■ **Source data**
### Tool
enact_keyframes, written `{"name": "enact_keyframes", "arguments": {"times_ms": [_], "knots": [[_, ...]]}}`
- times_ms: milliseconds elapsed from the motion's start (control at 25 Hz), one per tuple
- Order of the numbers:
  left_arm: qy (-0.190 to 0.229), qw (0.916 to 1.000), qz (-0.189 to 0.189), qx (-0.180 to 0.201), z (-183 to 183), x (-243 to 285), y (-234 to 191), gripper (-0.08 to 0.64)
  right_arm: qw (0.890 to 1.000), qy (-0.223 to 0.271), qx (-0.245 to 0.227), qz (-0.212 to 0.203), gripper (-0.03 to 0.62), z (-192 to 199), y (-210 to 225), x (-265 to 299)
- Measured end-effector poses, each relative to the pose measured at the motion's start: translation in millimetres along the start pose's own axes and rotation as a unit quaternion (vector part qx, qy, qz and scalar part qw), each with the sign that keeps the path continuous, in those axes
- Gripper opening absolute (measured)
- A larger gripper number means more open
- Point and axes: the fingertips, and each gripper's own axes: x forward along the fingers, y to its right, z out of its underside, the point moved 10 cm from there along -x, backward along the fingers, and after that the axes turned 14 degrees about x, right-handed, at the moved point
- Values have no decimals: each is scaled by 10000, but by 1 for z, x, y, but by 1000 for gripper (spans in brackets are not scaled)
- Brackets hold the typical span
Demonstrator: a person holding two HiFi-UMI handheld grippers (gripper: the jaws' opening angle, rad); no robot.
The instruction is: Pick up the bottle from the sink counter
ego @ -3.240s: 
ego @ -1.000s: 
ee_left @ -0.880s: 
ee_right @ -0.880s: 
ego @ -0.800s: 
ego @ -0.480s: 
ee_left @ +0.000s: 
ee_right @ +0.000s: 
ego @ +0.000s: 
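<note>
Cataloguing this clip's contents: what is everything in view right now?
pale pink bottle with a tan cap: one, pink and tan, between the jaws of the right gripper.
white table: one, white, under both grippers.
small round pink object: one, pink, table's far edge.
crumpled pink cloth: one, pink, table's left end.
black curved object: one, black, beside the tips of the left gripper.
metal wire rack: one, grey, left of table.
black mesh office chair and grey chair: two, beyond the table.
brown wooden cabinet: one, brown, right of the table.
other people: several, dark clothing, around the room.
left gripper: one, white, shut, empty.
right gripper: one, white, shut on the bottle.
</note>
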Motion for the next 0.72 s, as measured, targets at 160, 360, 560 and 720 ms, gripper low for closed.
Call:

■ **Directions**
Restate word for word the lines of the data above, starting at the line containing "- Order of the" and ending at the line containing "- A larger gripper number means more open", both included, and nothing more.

■ **Result below**
- Order of the numbers:
  left_arm: qy (-0.190 to 0.229), qw (0.916 to 1.000), qz (-0.189 to 0.189), qx (-0.180 to 0.201), z (-183 to 183), x (-243 to 285), y (-234 to 191), gripper (-0.08 to 0.64)
  right_arm: qw (0.890 to 1.000), qy (-0.223 to 0.271), qx (-0.245 to 0.227), qz (-0.212 to 0.203), gripper (-0.03 to 0.62), z (-192 to 199), y (-210 to 225), x (-265 to 299)
- Measured end-effector poses, each relative to the pose measured at the motion's start: translation in millimetres along the start pose's own axes and rotation as a unit quaternion (vector part qx, qy, qz and scalar part qw), each with the sign that keeps the path continuous, in those axes
- Gripper opening absolute (measured)
- A larger gripper number means more open

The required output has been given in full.